Exercise details » The response must be a precise copy of the records that follow.

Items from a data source

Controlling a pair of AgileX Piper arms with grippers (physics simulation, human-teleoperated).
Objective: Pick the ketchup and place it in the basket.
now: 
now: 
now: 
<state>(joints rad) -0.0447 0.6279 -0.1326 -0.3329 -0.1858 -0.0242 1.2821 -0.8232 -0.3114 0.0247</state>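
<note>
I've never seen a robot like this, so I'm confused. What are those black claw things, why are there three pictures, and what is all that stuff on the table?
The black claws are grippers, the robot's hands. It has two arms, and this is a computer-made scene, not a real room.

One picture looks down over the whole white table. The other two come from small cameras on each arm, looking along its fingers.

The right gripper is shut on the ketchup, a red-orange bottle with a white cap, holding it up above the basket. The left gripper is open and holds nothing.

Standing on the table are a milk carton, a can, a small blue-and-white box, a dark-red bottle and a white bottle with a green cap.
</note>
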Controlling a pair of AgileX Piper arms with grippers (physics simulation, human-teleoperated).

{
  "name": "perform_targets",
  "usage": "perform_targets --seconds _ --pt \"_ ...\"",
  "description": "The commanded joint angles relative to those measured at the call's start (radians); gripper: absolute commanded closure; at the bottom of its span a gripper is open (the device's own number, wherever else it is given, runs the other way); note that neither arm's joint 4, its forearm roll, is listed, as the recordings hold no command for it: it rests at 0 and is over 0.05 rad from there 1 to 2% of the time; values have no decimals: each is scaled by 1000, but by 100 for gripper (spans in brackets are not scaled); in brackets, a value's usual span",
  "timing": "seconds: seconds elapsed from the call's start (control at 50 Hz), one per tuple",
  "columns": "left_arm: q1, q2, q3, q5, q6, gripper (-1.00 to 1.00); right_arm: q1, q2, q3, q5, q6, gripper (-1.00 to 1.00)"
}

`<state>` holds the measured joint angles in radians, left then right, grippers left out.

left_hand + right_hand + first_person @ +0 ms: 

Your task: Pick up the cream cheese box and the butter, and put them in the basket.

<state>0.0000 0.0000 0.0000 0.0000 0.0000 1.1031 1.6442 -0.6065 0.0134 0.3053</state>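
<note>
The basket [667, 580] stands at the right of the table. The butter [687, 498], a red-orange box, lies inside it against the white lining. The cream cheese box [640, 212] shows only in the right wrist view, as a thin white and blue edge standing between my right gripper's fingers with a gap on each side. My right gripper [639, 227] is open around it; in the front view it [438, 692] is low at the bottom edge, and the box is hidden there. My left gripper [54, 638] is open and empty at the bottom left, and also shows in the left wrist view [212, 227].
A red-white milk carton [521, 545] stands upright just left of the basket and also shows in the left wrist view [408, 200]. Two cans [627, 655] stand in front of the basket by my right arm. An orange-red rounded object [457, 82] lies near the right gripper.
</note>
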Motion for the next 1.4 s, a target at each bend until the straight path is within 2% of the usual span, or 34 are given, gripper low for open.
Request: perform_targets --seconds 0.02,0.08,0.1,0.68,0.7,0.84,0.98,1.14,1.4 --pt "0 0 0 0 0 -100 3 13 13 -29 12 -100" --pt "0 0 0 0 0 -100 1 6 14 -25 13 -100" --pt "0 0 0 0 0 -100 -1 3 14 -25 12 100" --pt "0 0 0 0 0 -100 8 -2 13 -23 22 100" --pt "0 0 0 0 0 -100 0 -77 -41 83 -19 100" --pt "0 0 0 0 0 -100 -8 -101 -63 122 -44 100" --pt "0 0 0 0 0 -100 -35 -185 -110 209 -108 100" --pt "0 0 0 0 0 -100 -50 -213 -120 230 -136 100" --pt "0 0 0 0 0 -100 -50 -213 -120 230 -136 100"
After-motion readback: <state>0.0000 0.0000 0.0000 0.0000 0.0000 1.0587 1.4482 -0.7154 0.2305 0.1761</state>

Answer area »
Controlling a pair of AgileX Piper arms with grippers (physics simulation, human-teleoperated).
Objective: Pick the ketchup and place it in the basket.
now: 
now: 
now: 
<state>(joints rad) -0.0447 0.6279 -0.1326 -0.3329 -0.1858 -0.0242 1.2821 -0.8232 -0.3114 0.0247</state>
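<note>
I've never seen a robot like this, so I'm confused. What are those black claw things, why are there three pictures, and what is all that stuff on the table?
The black claws are grippers, the robot's hands. It has two arms, and this is a computer-made scene, not a real room.

One picture looks down over the whole white table. The other two come from small cameras on each arm, looking along its fingers.

The right gripper is shut on the ketchup, a red-orange bottle with a white cap, holding it up above the basket. The left gripper is open and holds nothing.

Standing on the table are a milk carton, a can, a small blue-and-white box, a dark-red bottle and a white bottle with a green cap.
</note>
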Controlling a pair of AgileX Piper arms with grippers (physics simulation, human-teleoperated).

{
  "name": "perform_targets",
  "usage": "perform_targets --seconds _ --pt \"_ ...\"",
  "description": "The commanded joint angles relative to those measured at the call's start (radians); gripper: absolute commanded closure; at the bottom of its span a gripper is open (the device's own number, wherever else it is given, runs the other way); note that neither arm's joint 4, its forearm roll, is listed, as the recordings hold no command for it: it rests at 0 and is over 0.05 rad from there 1 to 2% of the time; values have no decimals: each is scaled by 1000, but by 100 for gripper (spans in brackets are not scaled); in brackets, a value's usual span",
  "timing": "seconds: seconds elapsed from the call's start (control at 50 Hz), one per tuple",
  "columns": "left_arm: q1, q2, q3, q5, q6, gripper (-1.00 to 1.00); right_arm: q1, q2, q3, q5, q6, gripper (-1.00 to 1.00)"
}

`<state>` holds the measured joint angles in radians, left then right, grippers left out.

left_hand + right_hand + first_person @ +0 ms: 

Your task: Pick up the cream cheese box and the butter, and put them in the basket.

<state>0.0000 0.0000 0.0000 0.0000 0.0000 1.1031 1.6442 -0.6065 0.0134 0.3053</state>
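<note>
The basket [667, 580] stands at the right of the table. The butter [687, 498], a red-orange box, lies inside it against the white lining. The cream cheese box [640, 212] shows only in the right wrist view, as a thin white and blue edge standing between my right gripper's fingers with a gap on each side. My right gripper [639, 227] is open around it; in the front view it [438, 692] is low at the bottom edge, and the box is hidden there. My left gripper [54, 638] is open and empty at the bottom left, and also shows in the left wrist view [212, 227].
A red-white milk carton [521, 545] stands upright just left of the basket and also shows in the left wrist view [408, 200]. Two cans [627, 655] stand in front of the basket by my right arm. An orange-red rounded object [457, 82] lies near the right gripper.
</note>
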Motion for the next 1.4 s, a target at each bend until the straight path is within 2% of the usual span, or 34 are given, gripper low for open.
Request: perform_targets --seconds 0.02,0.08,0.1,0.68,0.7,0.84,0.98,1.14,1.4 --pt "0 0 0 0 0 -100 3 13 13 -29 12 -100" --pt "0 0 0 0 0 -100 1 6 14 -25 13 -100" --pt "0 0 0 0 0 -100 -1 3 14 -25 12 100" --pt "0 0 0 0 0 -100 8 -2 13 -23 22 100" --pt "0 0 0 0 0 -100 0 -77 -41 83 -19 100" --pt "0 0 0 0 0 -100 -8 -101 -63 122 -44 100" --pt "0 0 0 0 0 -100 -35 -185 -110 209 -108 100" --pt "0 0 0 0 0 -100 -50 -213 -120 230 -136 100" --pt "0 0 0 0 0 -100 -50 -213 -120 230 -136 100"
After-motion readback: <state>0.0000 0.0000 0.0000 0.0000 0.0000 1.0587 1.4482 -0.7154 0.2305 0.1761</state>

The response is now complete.